> _TASK STATEMENT_: Check every line below for the word "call" and copy the ones that have it.

> _DATASET SECTION_:
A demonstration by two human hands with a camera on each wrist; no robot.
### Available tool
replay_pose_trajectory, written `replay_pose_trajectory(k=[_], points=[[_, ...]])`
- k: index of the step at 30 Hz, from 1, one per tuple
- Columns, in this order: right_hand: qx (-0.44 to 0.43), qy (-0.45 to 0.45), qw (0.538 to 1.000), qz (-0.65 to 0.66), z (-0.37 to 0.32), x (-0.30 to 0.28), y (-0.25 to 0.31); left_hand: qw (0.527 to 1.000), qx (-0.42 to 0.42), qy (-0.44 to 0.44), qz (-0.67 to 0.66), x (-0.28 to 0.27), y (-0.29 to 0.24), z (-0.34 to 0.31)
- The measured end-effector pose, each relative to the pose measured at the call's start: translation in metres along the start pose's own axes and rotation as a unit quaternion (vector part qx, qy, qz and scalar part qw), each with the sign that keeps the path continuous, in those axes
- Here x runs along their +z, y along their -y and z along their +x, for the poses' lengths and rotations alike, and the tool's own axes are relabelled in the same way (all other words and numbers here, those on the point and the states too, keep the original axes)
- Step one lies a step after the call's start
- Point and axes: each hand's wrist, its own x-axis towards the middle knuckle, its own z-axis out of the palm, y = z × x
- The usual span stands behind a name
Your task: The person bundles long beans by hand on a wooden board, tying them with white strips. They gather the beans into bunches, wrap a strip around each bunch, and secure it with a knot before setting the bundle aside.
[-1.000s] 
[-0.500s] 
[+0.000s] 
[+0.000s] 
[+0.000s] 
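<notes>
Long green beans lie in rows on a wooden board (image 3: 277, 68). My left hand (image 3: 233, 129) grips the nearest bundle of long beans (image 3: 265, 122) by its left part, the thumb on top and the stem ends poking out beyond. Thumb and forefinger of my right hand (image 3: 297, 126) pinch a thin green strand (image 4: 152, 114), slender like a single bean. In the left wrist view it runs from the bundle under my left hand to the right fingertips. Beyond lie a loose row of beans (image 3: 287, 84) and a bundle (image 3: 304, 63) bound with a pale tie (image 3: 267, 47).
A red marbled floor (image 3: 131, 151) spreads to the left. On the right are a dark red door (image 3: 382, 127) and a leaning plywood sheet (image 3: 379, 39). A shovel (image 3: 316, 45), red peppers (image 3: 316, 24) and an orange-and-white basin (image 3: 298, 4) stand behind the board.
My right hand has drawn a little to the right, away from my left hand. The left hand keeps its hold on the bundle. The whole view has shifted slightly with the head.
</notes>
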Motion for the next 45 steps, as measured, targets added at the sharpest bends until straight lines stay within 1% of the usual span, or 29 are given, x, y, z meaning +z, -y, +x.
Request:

> _ANSWER FOR THIS EXERCISE_:
- The measured end-effector pose, each relative to the pose measured at the call's start: translation in metres along the start pose's own axes and rotation as a unit quaternion (vector part qx, qy, qz and scalar part qw), each with the sign that keeps the path continuous, in those axes
- Step one lies a step after the call's start

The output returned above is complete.